Localement, il y a bien eu, lors du premier temps du mouvement, une assez forte suspicion : on entendait des jugements sommaires du style « ça ne va pas durer », « ça va bientôt se calmer ». Seule une petite minorité des enquêtés s’y est engagée sur le long terme, tandis que les autres, même si sur le fond solidaires des revendications, sont assez vite restés sur la réserve, craignant de bousculer l’ordre des choses et de s’exposer aussi à une répression. Lorsque le mouvement a ensuite pris de l’ampleur et est passé par des phases beaucoup plus conflictuelles, avec la violence des manifestations, certaines personnes qui pouvaient avoir, les premiers jours, mis le gilet jaune sur le tableau de bord sont devenues farouchement opposées au mouvement. Quant à ceux qui ont pu aller sur les ronds-points, ils ont été immédiatement plus enthousiastes et optimistes. En partie parce qu’ils ont perçu ou ressenti l’émergence d’une certaine conscience collective. La force du vécu collectif a été telle que les plus actifs des Gilets jaunes ont commencé à s’appeler entre eux « la famille » – et ce nom est resté… –, comme si l’identification à un « nous, les Gilets jaunes » unis dans une opposition commune, s’était produite.

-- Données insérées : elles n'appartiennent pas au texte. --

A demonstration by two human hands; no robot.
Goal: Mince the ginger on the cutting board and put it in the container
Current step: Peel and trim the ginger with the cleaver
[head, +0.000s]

Les enquêtes ethnographiques qui vont être menées sur les Gilets jaunes vont être précieuses pour bien comprendre la nature des liens de solidarité durables qui se sont tissés au fil du temps et de cette lutte collective improbable. En effet, celle-ci est parvenue à réunir des personnes souvent isolées socialement et qui, bien qu’ayant des positions fort éloignée les unes des autres sur l’échelle de la politique officielle (la « politique politicienne »), se ressemblent objectivement en termes de goûts, de valeurs et de conditions d’existence. C’est pourquoi, sans nier la force mobilisatrice des idées portées par les Gilets jaunes, il est évident que l’engagement dans la durée et donc la pérennité du mouvement reposent en grande partie sur les mécanismes d’affinités entre les participants qui trouvent là un cadre intégrateur qui leur manquait dans leur quotidien – c’est le cas aussi, dans une certaine mesure, dans les syndicats et les partis politiques. En effet, nous avons décrit auparavant la centralité des groupes d’amis, mais il est essentiel de penser à celles et ceux qui, parmi les divers profils incompatibles évoqués, ne trouvent pas de place dans ces collectifs sélectifs. De plus, l’individualisation des conditions de travail et les délocalisations des lieux de vie collective empêchent, dans ces campagnes en déclin, la création et la pérennité de liens intégrateurs. De ce point de vue, le mouvement des Gilets jaunes tombait à pic. Il s’est ainsi distingué des autres mouvements sociaux précédents en ce qu’il était ouvert à toutes les bonnes volontés. D’autant plus qu’il n’apparaissait pas monopolisé ou capté, dans ces cantons dépeuplés, par des militants chevronnés. Ceux-ci, de fait, peuvent impressionner les profanes par leur facilité à prendre la parole en public, à tenir de longs discours, à savoir agir dans les manifestations, etc. Pour pouvoir se dire être une « famille », il faut bien que chacun y trouve sa place. En ce sens, la rapidité avec laquelle « les Gilets » ont valorisé et revendiqué cette appartenance à un collectif fortement soudé, d’abord contre les taxes et les injustices économiques puis contre la police et le gouvernement, est un révélateur de l’importance accordée aujourd’hui, en milieu populaire, au fait de pouvoir encore s’inclure dans un « nous ».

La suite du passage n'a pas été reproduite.